SUPPLIED DATA
+ + + + +
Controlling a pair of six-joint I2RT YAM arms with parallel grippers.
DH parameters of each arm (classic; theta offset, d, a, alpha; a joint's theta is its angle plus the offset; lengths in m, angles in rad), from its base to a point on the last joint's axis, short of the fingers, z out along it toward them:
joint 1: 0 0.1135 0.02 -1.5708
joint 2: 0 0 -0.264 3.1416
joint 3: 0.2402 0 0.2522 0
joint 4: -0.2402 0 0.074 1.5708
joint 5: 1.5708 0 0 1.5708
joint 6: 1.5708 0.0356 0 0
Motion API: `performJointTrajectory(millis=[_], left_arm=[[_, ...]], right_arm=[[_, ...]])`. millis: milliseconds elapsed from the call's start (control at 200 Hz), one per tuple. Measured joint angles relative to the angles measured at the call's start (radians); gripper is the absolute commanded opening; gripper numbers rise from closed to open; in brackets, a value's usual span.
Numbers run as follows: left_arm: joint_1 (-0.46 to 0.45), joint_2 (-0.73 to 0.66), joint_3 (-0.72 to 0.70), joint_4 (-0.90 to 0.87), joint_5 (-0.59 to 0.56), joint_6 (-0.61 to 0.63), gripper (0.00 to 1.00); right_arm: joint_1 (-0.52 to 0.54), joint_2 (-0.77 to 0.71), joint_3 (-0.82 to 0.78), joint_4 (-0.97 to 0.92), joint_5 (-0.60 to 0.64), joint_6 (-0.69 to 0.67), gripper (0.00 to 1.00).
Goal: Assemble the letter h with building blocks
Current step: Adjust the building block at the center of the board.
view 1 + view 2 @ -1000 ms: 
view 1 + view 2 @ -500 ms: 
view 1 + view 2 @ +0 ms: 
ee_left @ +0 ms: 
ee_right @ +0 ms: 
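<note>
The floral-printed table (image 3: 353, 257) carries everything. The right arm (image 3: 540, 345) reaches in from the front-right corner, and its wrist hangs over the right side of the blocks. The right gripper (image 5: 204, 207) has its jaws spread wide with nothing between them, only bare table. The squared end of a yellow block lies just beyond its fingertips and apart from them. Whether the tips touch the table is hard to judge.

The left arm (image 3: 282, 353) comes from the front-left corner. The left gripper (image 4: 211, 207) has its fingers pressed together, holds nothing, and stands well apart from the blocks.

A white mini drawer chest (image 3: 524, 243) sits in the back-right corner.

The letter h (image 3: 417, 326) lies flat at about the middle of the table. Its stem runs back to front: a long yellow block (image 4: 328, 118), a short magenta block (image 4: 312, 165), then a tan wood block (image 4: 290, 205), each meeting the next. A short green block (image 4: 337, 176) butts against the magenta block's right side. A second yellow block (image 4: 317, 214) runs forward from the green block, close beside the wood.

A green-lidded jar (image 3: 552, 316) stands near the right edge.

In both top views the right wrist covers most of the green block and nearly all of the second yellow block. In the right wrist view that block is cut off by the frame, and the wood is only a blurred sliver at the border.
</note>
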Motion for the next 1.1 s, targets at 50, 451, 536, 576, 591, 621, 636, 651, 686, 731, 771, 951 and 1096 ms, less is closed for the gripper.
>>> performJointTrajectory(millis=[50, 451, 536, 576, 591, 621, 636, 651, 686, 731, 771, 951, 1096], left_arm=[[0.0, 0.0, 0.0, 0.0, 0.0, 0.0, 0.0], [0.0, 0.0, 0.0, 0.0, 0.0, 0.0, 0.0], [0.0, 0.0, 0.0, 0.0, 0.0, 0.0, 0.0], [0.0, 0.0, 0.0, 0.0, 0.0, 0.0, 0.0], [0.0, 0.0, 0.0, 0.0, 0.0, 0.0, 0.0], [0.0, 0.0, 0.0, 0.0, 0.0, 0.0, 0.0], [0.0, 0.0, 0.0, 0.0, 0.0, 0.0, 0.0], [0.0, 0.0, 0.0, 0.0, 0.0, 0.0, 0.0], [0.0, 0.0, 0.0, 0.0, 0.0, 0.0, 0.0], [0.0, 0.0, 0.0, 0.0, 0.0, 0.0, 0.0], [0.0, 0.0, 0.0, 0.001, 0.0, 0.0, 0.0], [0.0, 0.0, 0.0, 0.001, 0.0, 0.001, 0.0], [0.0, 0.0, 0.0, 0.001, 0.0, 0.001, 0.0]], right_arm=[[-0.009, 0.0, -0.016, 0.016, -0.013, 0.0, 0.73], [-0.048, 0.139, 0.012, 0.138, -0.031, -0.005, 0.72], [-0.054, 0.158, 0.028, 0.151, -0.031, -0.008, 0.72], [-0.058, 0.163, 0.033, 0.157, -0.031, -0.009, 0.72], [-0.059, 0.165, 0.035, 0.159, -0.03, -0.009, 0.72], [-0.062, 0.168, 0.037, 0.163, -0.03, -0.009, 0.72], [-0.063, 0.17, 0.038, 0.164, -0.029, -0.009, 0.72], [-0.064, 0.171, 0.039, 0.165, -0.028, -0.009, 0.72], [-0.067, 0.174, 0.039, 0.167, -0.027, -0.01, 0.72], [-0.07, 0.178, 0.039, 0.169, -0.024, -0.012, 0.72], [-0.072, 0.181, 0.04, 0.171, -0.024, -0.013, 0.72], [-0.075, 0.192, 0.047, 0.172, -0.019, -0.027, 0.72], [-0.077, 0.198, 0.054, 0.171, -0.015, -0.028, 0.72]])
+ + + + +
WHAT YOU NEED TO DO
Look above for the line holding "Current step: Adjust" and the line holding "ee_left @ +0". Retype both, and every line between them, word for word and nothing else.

REPLY TO THE EXERCISE
Current step: Adjust the building block at the center of the board.
view 1 + view 2 @ -1000 ms: 
view 1 + view 2 @ -500 ms: 
view 1 + view 2 @ +0 ms: 
ee_left @ +0 ms: 

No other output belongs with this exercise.